Collection entries
┄┄┄┄┄┄

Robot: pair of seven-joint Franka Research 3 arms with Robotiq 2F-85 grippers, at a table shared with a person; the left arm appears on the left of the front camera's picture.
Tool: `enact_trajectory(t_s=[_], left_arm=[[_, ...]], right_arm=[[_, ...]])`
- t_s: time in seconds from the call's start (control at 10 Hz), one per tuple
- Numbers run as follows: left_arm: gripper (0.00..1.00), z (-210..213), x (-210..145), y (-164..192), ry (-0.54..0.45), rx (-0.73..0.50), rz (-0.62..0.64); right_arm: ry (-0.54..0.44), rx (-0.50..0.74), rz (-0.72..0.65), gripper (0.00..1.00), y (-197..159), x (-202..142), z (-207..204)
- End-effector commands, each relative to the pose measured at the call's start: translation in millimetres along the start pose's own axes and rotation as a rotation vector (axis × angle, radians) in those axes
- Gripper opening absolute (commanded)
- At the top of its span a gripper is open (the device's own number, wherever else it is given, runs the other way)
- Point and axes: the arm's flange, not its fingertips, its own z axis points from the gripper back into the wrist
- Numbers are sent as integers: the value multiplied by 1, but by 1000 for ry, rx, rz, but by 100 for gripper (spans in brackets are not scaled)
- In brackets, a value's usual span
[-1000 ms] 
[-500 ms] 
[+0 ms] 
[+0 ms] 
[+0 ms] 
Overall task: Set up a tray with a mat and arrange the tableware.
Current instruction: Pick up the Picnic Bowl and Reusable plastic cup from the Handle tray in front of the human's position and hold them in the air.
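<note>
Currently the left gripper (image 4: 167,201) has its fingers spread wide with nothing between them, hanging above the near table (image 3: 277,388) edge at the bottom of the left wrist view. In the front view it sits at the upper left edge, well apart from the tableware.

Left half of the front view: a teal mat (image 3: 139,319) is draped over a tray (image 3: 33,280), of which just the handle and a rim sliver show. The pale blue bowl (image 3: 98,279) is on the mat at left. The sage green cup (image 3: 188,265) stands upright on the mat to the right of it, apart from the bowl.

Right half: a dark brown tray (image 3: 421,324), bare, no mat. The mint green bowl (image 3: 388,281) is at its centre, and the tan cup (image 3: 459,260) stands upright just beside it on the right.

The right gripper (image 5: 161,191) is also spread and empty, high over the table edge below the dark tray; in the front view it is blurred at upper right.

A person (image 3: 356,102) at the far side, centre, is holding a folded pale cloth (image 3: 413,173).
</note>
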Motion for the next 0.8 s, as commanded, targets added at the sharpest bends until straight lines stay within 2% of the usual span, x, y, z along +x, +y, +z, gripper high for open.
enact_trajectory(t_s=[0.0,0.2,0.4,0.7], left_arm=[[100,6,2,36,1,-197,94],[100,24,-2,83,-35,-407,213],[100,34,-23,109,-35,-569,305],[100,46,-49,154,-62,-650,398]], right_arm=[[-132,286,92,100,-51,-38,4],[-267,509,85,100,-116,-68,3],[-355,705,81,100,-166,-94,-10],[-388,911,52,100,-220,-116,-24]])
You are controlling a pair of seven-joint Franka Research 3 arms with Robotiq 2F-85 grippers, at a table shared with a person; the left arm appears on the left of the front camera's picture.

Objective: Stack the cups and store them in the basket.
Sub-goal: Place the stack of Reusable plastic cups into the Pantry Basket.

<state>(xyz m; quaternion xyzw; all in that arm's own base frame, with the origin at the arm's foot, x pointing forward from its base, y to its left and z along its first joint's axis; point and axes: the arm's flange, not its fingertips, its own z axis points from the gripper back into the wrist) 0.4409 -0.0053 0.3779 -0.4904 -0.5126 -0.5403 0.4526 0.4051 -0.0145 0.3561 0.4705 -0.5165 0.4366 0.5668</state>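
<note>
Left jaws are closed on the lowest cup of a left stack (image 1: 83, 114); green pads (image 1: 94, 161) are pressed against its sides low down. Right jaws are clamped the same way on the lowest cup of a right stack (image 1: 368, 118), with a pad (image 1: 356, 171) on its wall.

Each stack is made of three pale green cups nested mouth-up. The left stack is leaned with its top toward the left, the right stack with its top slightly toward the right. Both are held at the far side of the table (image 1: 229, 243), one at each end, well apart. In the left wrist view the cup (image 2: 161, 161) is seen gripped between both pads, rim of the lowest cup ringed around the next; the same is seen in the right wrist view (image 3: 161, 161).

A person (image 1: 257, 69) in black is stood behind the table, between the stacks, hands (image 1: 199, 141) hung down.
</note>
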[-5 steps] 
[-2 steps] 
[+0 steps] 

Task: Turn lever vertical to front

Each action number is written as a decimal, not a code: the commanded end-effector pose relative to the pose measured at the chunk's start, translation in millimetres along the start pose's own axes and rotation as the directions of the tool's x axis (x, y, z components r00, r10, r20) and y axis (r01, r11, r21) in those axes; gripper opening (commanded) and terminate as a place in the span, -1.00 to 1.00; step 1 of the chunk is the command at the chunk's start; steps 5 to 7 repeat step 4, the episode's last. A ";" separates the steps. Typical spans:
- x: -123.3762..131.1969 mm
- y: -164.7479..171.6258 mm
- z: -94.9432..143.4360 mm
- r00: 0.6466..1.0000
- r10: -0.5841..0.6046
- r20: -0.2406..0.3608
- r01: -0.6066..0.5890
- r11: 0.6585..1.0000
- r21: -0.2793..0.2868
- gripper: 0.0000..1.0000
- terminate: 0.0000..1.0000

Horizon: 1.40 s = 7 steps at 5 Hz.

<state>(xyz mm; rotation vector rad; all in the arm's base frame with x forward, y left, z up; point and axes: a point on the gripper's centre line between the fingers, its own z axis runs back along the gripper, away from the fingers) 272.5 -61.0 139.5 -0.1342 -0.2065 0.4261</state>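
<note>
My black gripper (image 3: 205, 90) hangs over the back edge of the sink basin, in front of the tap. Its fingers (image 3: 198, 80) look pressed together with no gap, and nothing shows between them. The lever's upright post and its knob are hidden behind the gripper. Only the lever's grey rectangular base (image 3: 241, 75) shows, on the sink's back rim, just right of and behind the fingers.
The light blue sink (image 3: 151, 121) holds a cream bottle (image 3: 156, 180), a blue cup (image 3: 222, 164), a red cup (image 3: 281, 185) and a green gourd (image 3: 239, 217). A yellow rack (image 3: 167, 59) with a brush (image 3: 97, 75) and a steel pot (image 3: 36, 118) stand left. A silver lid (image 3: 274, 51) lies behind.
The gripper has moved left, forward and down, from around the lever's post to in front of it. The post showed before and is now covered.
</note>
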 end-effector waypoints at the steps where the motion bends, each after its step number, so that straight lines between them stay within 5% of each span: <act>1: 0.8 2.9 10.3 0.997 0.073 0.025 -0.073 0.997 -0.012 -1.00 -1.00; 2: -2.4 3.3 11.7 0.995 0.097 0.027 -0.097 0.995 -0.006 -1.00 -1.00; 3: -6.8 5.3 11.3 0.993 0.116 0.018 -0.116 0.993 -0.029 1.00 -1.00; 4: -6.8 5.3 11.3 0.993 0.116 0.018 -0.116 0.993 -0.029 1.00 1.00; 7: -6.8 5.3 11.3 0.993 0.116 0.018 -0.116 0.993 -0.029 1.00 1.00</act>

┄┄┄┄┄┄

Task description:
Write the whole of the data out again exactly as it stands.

Answer below:
Robot: pair of seven-joint Franka Research 3 arms with Robotiq 2F-85 grippers, at a table shared with a person; the left arm appears on the left of the front camera's picture.
Tool: `enact_trajectory(t_s=[_], left_arm=[[_, ...]], right_arm=[[_, ...]])`
- t_s: time in seconds from the call's start (control at 10 Hz), one per tuple
- Numbers run as follows: left_arm: gripper (0.00..1.00), z (-210..213), x (-210..145), y (-164..192), ry (-0.54..0.45), rx (-0.73..0.50), rz (-0.62..0.64); right_arm: ry (-0.54..0.44), rx (-0.50..0.74), rz (-0.72..0.65), gripper (0.00..1.00), y (-197..159), x (-202..142), z (-207..204)
- End-effector commands, each relative to the pose measured at the call's start: translation in millimetres along the start pose's own axes and rotation as a rotation vector (axis × angle, radians) in those axes
- Gripper opening absolute (commanded)
- At the top of its span a gripper is open (the device's own number, wherever else it is given, runs the other way)
- Point and axes: the arm's flange, not its fingertips, its own z axis points from the gripper back into the wrist
- Numbers are sent as integers: the value multiplied by 1, but by 1000 for ry, rx, rz, but by 100 for gripper (spans in brackets are not scaled)
- In brackets, a value's usual span
[-1000 ms] 
[-500 ms] 
[+0 ms] 
[+0 ms] 
[+0 ms] 
Overall task: Set up a tray with a mat and arrange the tableware.
Current instruction: Pick up the Picnic Bowl and Reusable plastic cup from the Handle tray in front of the human's position and hold them in the air.
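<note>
Currently the left gripper (image 4: 167,201) has its fingers spread wide with nothing between them, hanging above the near table (image 3: 277,388) edge at the bottom of the left wrist view. In the front view it sits at the upper left edge, well apart from the tableware.

Left half of the front view: a teal mat (image 3: 139,319) is draped over a tray (image 3: 33,280), of which just the handle and a rim sliver show. The pale blue bowl (image 3: 98,279) is on the mat at left. The sage green cup (image 3: 188,265) stands upright on the mat to the right of it, apart from the bowl.

Right half: a dark brown tray (image 3: 421,324), bare, no mat. The mint green bowl (image 3: 388,281) is at its centre, and the tan cup (image 3: 459,260) stands upright just beside it on the right.

The right gripper (image 5: 161,191) is also spread and empty, high over the table edge below the dark tray; in the front view it is blurred at upper right.

A person (image 3: 356,102) at the far side, centre, is holding a folded pale cloth (image 3: 413,173).
</note>
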Motion for the next 0.8 s, as commanded, targets added at the sharpest bends until straight lines stay within 2% of the usual span, x, y, z along +x, +y, +z, gripper high for open.
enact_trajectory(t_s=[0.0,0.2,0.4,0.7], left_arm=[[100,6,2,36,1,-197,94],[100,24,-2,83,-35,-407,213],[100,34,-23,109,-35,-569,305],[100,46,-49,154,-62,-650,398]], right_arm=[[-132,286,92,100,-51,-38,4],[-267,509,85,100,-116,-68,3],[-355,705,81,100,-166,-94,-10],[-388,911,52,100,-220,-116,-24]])
You are controlling a pair of seven-joint Franka Research 3 arms with Robotiq 2F-85 grippers, at a table shared with a person; the left arm appears on the left of the front camera's picture.

Objective: Stack the cups and store them in the basket.
Sub-goal: Place the stack of Reusable plastic cups into the Pantry Basket.

<state>(xyz m; quaternion xyzw; all in that arm's own base frame, with the origin at the arm's foot, x pointing forward from its base, y to its left and z along its first joint's axis; point and axes: the arm's flange, not its fingertips, its own z axis points from the gripper back into the wrist) 0.4409 -0.0053 0.3779 -0.4904 -0.5126 -0.5403 0.4526 0.4051 -0.0145 0.3561 0.4705 -0.5165 0.4366 0.5668</state>
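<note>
Left jaws are closed on the lowest cup of a left stack (image 1: 83, 114); green pads (image 1: 94, 161) are pressed against its sides low down. Right jaws are clamped the same way on the lowest cup of a right stack (image 1: 368, 118), with a pad (image 1: 356, 171) on its wall.

Each stack is made of three pale green cups nested mouth-up. The left stack is leaned with its top toward the left, the right stack with its top slightly toward the right. Both are held at the far side of the table (image 1: 229, 243), one at each end, well apart. In the left wrist view the cup (image 2: 161, 161) is seen gripped between both pads, rim of the lowest cup ringed around the next; the same is seen in the right wrist view (image 3: 161, 161).

A person (image 1: 257, 69) in black is stood behind the table, between the stacks, hands (image 1: 199, 141) hung down.
</note>
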[-5 steps] 
[-2 steps] 
[+0 steps] 

Task: Turn lever vertical to front

Each action number is written as a decimal, not a code: the commanded end-effector pose relative to the pose measured at the chunk's start, translation in millimetres along the start pose's own axes and rotation as the directions of the tool's x axis (x, y, z components r00, r10, r20) and y axis (r01, r11, r21) in those axes; gripper opening (commanded) and terminate as a place in the span, -1.00 to 1.00; step 1 of the chunk is the command at the chunk's start; steps 5 to 7 repeat step 4, the episode's last. A ";" separates the steps. Typical spans:
- x: -123.3762..131.1969 mm
- y: -164.7479..171.6258 mm
- z: -94.9432..143.4360 mm
- r00: 0.6466..1.0000
- r10: -0.5841..0.6046
- r20: -0.2406..0.3608
- r01: -0.6066..0.5890
- r11: 0.6585..1.0000
- r21: -0.2793..0.2868
- gripper: 0.0000..1.0000
- terminate: 0.0000..1.0000

Horizon: 1.40 s = 7 steps at 5 Hz.

<state>(xyz mm; rotation vector rad; all in the arm's base frame with x forward, y left, z up; point and axes: a point on the gripper's centre line between the fingers, its own z axis runs back along the gripper, away from the fingers) 272.5 -61.0 139.5 -0.1342 -0.2065 0.4261</state>
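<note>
My black gripper (image 3: 205, 90) hangs over the back edge of the sink basin, in front of the tap. Its fingers (image 3: 198, 80) look pressed together with no gap, and nothing shows between them. The lever's upright post and its knob are hidden behind the gripper. Only the lever's grey rectangular base (image 3: 241, 75) shows, on the sink's back rim, just right of and behind the fingers.
The light blue sink (image 3: 151, 121) holds a cream bottle (image 3: 156, 180), a blue cup (image 3: 222, 164), a red cup (image 3: 281, 185) and a green gourd (image 3: 239, 217). A yellow rack (image 3: 167, 59) with a brush (image 3: 97, 75) and a steel pot (image 3: 36, 118) stand left. A silver lid (image 3: 274, 51) lies behind.
The gripper has moved left, forward and down, from around the lever's post to in front of it. The post showed before and is now covered.
</note>
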 end-effector waypoints at the steps where the motion bends, each after its step number, so that straight lines between them stay within 5% of each span: <act>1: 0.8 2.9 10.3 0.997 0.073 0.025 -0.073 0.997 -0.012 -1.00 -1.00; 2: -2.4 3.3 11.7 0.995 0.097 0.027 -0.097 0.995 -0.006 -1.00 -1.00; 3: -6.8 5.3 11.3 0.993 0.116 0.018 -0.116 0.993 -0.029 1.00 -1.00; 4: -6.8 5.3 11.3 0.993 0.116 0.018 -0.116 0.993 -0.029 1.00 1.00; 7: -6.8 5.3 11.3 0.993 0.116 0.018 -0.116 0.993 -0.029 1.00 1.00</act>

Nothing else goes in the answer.